The Blaze was designed in the mid-1990s by Ian Howlett, one time International 14 designer and associated with America's Cup design work and John Caig, winner of Fireball Worlds. It is a powerful winged single-hander with well-developed 10 m^{2} sail. Unusually in recent performance designs both foils are pivoting enabling the centreboard to be adjusted from the wing as well making it particularly suitable for estuaries and shallow lakes.

==Development==
The Blaze was originally built by Ian Howlett and John Caig, and marketed by Topper International from 1996. At the outset the Blaze incorporated equalisation with lighter weight helms being allowed wider rack widths but carrying compensating lead weights.
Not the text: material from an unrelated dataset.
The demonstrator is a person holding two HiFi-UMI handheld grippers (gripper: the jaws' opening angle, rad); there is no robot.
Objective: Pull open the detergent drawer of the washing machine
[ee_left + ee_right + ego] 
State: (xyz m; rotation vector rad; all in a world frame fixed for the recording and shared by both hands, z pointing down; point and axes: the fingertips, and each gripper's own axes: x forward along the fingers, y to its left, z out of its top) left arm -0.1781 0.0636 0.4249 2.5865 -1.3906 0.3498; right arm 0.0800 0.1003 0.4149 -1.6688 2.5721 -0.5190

After a few years the class membership voted to abandon equalisation.
In 2000 an active class association ran a sail development program to produce a more responsive sail, dropping some of the excessive leech of the original that proved 'difficult' in any real breeze for many helms. The slight loss in area was countered by a more efficient sail and balanced handling characteristics, and the class rapidly adopted the sail with numbers raced and sold rising very rapidly. In 2006 Topper moved out of performance composite boats and the manufacturing and marketing rights transferred to Cirrus Raceboats who have refined the boat further and work with Rondar to produce the current boat. As of November 2007 there are just under 250 registered boats.

Since 2012 White Formula have been producing the Blaze. White Formula were the original builders, building all Topper International boats.

==Area==
The Blaze class is concentrated in the UK but there are boats in many other countries.